1) During the week, because I’m dining out more and not fixing my own meals, the overall quality of the food is not nearly as good as I should be having, even if the calories overall are down. On the weekend, I “usually” eat most of my meals at home… so that meals less grease and fat overall, much more “controlled”.

2) I’m not getting enough calories during the week, so my body slips into starvation mode by midweek. On Friday, or whenever I have “Free Day”, it slips out of starvation, and for the rest of the weekend, I get results!

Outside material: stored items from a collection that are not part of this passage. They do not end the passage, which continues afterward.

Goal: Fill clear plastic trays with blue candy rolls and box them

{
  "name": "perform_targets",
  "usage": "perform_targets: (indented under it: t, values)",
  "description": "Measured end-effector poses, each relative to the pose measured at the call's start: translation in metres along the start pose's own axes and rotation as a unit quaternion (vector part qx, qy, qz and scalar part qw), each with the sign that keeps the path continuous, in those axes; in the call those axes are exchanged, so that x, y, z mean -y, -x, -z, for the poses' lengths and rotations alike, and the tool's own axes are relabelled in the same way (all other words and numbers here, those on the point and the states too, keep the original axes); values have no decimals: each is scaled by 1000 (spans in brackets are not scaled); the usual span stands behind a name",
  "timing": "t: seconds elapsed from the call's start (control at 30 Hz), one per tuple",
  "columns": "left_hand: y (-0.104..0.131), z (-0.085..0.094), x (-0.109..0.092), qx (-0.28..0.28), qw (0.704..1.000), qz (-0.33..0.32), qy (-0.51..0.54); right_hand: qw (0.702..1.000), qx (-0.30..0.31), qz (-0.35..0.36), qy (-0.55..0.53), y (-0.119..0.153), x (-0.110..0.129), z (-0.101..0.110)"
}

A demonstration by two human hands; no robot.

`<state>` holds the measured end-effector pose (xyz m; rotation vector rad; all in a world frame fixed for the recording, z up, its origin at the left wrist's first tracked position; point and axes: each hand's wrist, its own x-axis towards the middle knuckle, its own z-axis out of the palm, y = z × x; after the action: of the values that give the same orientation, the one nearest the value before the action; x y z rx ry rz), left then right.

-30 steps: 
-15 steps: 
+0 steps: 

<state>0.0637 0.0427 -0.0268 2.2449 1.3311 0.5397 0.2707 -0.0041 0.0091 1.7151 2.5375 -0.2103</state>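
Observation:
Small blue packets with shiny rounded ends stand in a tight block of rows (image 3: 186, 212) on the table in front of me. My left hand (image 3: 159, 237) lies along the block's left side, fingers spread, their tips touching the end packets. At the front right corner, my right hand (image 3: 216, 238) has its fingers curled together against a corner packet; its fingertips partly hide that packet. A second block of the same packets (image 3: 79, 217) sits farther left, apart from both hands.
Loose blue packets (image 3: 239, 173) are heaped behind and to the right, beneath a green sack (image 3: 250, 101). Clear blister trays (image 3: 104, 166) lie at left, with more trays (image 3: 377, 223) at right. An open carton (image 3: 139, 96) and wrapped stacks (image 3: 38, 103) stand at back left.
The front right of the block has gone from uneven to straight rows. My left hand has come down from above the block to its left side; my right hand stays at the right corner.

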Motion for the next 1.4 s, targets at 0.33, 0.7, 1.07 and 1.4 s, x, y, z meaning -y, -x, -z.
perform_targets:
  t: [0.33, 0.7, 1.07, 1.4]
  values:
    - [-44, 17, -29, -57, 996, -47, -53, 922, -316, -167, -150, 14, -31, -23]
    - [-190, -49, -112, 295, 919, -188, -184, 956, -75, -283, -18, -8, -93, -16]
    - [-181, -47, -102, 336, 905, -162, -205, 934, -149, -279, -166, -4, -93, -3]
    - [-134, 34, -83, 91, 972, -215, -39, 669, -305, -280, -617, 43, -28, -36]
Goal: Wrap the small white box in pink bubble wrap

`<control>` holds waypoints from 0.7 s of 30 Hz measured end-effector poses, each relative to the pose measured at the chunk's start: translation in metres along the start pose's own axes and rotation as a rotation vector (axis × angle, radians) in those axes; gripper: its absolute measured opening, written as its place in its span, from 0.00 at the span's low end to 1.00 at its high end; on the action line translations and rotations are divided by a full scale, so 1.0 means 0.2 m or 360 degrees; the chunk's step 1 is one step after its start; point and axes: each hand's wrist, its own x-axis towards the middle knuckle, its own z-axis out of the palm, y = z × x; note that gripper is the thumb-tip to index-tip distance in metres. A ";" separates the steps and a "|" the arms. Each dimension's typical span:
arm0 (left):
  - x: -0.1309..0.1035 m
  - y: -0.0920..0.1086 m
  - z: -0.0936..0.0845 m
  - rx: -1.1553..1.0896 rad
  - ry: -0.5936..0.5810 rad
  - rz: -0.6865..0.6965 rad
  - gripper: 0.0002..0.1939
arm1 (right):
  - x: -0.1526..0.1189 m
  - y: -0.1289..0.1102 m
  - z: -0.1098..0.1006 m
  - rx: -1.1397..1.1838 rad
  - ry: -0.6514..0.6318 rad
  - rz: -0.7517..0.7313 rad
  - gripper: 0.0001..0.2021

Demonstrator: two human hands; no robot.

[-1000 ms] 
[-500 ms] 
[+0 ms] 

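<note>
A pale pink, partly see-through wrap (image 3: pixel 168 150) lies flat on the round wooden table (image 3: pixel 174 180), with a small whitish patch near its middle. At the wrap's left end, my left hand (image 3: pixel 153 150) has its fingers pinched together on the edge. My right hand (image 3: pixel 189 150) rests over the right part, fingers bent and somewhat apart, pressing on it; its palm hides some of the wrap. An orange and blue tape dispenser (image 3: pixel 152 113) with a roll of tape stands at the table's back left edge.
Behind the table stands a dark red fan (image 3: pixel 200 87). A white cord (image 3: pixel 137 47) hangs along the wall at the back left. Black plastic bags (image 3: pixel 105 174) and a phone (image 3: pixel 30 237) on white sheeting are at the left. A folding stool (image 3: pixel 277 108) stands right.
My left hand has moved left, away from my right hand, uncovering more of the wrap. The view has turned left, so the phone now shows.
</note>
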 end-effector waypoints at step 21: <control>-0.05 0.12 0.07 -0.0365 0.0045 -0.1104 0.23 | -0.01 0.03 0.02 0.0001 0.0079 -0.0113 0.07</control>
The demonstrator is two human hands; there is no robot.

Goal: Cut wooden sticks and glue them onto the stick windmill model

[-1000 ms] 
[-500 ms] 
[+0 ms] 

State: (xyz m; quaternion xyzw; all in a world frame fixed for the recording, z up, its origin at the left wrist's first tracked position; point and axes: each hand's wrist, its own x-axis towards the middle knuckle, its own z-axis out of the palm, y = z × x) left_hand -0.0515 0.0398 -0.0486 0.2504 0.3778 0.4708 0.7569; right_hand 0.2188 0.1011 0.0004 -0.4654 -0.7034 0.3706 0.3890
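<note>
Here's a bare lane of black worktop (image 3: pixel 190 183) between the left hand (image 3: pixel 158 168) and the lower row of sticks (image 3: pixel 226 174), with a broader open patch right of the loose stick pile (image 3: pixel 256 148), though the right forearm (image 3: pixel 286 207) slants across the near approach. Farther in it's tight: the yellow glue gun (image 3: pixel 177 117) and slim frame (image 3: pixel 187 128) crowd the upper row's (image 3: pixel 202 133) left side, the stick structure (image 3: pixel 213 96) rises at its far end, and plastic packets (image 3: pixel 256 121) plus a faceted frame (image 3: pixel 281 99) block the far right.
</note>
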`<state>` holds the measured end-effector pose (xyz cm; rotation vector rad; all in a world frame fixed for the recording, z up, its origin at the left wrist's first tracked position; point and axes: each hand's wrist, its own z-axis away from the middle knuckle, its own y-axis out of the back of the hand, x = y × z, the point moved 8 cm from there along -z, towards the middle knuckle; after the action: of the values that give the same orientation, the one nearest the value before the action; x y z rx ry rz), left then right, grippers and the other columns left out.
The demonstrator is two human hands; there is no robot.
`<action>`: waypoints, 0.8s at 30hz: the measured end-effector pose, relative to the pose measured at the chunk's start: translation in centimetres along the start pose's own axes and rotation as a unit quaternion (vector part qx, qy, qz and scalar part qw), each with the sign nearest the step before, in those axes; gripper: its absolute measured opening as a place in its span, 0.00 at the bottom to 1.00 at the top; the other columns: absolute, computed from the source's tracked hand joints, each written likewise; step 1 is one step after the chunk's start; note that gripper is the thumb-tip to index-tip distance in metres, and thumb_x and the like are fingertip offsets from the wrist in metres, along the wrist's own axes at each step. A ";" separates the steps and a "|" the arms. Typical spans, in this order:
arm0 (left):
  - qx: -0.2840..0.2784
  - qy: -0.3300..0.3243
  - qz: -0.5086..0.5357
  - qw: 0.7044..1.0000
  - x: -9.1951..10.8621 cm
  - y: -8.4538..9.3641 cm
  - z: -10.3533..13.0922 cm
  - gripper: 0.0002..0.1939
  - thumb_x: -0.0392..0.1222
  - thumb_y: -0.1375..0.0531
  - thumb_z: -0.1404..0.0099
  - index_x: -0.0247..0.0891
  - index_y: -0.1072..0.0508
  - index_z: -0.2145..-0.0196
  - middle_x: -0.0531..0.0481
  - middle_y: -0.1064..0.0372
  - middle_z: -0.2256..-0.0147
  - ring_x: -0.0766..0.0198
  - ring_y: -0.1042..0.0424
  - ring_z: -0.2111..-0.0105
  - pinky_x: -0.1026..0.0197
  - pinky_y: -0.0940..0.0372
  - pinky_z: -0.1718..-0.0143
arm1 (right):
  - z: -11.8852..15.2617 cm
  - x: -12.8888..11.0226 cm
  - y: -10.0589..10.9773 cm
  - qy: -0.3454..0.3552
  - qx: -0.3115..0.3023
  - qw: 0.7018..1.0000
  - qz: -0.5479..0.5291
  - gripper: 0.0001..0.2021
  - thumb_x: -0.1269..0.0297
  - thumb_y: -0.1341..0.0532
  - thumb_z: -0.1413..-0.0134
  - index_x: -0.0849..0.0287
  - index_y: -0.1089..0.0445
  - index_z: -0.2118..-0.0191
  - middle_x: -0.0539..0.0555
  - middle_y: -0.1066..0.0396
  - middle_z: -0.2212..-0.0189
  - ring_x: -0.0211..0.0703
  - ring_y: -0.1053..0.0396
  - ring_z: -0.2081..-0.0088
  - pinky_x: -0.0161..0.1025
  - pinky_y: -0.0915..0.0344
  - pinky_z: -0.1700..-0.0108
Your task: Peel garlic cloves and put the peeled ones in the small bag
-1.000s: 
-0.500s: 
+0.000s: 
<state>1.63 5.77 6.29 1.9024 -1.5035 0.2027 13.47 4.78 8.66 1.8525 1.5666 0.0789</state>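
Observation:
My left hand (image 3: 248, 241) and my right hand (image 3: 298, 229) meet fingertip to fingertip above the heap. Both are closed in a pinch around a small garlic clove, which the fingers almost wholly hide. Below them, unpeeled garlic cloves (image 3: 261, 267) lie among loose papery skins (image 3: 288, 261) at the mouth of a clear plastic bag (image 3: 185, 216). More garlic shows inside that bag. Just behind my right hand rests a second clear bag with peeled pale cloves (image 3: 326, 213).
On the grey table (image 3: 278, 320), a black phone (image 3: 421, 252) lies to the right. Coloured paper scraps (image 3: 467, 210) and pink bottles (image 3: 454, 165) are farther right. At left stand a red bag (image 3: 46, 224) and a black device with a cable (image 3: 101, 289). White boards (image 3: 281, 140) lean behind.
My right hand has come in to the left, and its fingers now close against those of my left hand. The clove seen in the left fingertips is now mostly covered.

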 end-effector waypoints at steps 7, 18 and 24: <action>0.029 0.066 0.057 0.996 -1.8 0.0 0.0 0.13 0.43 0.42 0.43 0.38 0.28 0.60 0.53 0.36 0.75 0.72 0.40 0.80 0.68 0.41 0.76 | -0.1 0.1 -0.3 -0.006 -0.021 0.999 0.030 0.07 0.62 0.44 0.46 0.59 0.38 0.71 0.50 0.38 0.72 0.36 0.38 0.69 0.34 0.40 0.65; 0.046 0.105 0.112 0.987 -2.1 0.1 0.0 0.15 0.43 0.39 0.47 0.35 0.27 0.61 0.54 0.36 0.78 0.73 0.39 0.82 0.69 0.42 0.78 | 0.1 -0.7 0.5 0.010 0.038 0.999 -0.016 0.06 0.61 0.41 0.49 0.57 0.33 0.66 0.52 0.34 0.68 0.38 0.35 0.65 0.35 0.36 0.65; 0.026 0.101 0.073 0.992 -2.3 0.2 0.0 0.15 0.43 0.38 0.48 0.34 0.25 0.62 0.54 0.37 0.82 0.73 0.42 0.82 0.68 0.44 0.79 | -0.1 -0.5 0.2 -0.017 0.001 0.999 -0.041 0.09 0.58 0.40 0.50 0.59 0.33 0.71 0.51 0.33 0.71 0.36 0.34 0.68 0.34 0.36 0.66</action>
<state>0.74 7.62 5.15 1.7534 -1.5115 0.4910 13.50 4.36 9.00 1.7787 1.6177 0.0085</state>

3) I’m usually spreading meals out on the weekend. I’ll usually have a decent breakfast, then have something light for a snack a few hours later, followed by lunch, and then dinner. So, 4 meals instead of the 3.

Each seems plausible… and I’m curious to “test” each to see how it works… 1 week, eat everything from home… bring in my lunch everyday… 1 week, beef up the calories… get it to the 2000 – 2200 range. Make sure I get there each day. 1 week, start bringing in 2 snacks to have mid morning and mid afternoon. Then I can see which one had the least or biggest effect. Just not sure if a week would be enough to really call it an accurate “test”.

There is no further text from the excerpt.